— PROBLEM —
Everything from the line that holds "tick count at" through the end of the listing below must be retyped word for word, without any pictures.

══════

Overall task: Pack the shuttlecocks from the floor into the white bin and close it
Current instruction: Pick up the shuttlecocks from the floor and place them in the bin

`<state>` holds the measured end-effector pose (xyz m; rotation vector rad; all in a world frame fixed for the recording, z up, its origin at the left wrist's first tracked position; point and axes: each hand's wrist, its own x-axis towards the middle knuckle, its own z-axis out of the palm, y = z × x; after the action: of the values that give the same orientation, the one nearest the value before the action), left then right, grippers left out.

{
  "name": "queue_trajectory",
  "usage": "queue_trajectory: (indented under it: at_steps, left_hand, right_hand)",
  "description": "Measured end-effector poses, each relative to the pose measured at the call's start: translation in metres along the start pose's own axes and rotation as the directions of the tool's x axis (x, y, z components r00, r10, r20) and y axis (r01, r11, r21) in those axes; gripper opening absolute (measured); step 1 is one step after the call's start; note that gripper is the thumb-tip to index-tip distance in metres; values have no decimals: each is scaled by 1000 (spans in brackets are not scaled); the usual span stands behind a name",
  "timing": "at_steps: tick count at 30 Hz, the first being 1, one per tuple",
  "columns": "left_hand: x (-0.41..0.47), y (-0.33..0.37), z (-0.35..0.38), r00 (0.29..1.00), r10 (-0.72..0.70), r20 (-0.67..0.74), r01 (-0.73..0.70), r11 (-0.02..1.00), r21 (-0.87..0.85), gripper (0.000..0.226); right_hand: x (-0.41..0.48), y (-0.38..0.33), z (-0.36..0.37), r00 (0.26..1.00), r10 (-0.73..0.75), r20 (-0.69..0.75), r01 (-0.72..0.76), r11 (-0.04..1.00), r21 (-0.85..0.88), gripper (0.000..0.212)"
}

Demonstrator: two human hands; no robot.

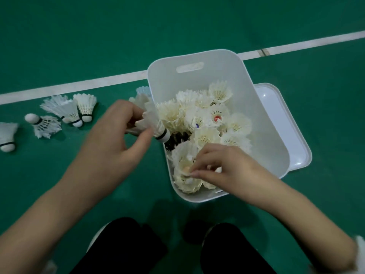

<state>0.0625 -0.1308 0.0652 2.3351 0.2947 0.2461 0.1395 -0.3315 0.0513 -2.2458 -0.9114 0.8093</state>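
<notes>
While your left hand [116, 131] is gripping a shuttlecock [158, 128] by its feathers just over the left rim of the white bin [217, 74], your right hand [223, 165] is reaching into the bin's near end, fingertips pinching a packed shuttlecock [184, 171]. Loose shuttlecocks [67, 111] are lying on the green floor [197, 20], left of your left hand and apart from it. The lid [286, 123] is lying against the bin's right side.

A white line [79, 87] crosses the green court floor [98, 36].
</notes>
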Motion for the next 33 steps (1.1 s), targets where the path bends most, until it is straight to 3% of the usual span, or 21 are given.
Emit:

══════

— SOLUTION TO THIS PROBLEM —
  "timing": "at_steps: tick count at 30 Hz, the first being 1, one per tuple",
  "columns": "left_hand: x (-0.41..0.47), y (-0.33..0.37), z (-0.35..0.38), r00 (0.29..1.00), r10 (-0.72..0.70), r20 (-0.67..0.74), r01 (-0.73..0.70), r11 (-0.02..1.00), r21 (-0.87..0.85), gripper (0.000..0.226); right_hand: x (-0.41..0.48), y (-0.38..0.33), z (-0.36..0.37), r00 (0.26..1.00), r10 (-0.73..0.75), r20 (-0.69..0.75), r01 (-0.72..0.76), r11 (-0.04..1.00), r21 (-0.85..0.88), gripper (0.000..0.212)"
}

Demonstrator: two human hands; no robot.


<state>0.0625 -0.1308 0.0652 2.3351 0.2947 0.2461 0.1395 -0.3315 0.0513 -2.2458 -0.9114 0.8093</state>
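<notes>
While your left hand [116, 131] is gripping a shuttlecock [158, 128] by its feathers just over the left rim of the white bin [217, 74], your right hand [223, 165] is reaching into the bin's near end, fingertips pinching a packed shuttlecock [184, 171]. Loose shuttlecocks [67, 111] are lying on the green floor [197, 20], left of your left hand and apart from it. The lid [286, 123] is lying against the bin's right side.

A white line [79, 87] crosses the green court floor [98, 36].
</notes>
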Motion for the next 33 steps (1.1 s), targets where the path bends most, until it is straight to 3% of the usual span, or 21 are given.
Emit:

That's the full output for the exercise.